Data from Envyo.com has identified three top concerns for people returning to work: others coming to work sick, an overcrowded workplace, and proper ventilation. Zoom (unsurprisingly and probably not entirely altruistically) wants to help.
“Clearly, the office workspace continues to change. In fact, more than 80 percent of employees working remote say they’d like to continue to work remotely at least 50% or more once they do return to the office,” said Craig Durr, Senior Analyst with Wainhouse Research. “But, to accomplish this, employees have to have a healthy, safe and secure conference room experience that meets the needs of today’s emerging hybrid workforce. Zoom is well positioned to provide this.”
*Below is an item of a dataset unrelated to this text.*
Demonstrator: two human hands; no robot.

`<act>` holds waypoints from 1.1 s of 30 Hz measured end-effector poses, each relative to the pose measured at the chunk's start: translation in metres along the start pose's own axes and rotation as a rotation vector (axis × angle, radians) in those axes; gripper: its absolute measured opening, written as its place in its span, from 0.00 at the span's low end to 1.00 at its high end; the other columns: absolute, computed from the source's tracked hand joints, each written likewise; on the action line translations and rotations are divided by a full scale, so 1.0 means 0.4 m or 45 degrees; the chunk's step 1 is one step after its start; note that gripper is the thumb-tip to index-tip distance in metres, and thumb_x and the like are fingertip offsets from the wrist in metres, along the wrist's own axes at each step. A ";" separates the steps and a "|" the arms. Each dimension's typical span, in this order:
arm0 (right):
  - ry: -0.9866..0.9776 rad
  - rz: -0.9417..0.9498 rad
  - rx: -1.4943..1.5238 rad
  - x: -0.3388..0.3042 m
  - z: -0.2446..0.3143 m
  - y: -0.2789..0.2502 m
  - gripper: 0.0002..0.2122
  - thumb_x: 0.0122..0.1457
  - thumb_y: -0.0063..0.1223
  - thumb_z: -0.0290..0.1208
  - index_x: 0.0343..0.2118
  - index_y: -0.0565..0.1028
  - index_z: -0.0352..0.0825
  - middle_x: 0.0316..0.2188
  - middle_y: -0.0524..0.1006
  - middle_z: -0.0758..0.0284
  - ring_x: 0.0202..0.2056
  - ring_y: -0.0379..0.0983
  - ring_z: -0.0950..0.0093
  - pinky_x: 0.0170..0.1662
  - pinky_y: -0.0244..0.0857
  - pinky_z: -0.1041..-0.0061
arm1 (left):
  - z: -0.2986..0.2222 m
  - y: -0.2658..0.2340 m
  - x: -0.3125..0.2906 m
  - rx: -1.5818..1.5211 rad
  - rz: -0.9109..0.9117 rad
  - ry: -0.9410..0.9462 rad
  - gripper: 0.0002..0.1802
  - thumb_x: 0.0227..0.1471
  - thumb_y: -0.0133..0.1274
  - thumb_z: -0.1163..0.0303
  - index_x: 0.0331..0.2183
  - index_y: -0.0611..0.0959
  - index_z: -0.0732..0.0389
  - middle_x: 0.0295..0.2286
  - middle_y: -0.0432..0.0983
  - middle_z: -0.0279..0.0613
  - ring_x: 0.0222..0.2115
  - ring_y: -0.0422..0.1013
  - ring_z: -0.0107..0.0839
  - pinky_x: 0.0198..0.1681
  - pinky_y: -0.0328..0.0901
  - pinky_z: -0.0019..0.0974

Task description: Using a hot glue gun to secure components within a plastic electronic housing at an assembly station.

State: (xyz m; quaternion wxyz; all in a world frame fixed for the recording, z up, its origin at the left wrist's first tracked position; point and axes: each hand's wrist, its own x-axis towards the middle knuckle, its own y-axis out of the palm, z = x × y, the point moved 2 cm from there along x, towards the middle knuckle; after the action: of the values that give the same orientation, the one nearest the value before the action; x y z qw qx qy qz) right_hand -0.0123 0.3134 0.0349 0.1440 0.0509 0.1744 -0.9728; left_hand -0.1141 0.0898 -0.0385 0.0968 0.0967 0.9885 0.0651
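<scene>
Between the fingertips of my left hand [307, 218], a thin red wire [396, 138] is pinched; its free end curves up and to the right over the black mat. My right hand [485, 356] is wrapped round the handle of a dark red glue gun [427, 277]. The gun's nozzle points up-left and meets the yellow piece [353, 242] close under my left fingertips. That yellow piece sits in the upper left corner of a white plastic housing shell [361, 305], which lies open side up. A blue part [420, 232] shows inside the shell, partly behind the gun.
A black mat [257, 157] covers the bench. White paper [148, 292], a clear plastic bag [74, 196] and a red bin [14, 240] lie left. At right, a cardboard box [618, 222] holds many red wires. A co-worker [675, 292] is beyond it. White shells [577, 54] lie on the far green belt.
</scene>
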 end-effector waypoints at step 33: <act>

The new upgrades allow employees to pair a Zoom Room with a mobile device, view real-time people count data, offer a virtual receptionist, control shared desktops, and send a Zoom Rooms for Touch whiteboard to Zoom Chat or email. In a nifty new addition, you can also now monitor a room's environment and air quality with Neat Bar, a Zoom Rooms Appliance, which includes an advanced set of capabilities called Neat Sense, letting you monitor your meeting rooms for things like air quality, humidity, CO₂, and volatile organic compounds to keep occupants safe and healthy. Seems sensible, what with a global killer virus going round and everything.
Zoom hasn't had a great year so far, with the price struggling to regain its previous heights after the drop in October/November 2020 following vaccination news and hovering around $350 for most of January, but it showed a small rally in the week following the Zoom Rooms announcement, squeaking up to $420 by February 5.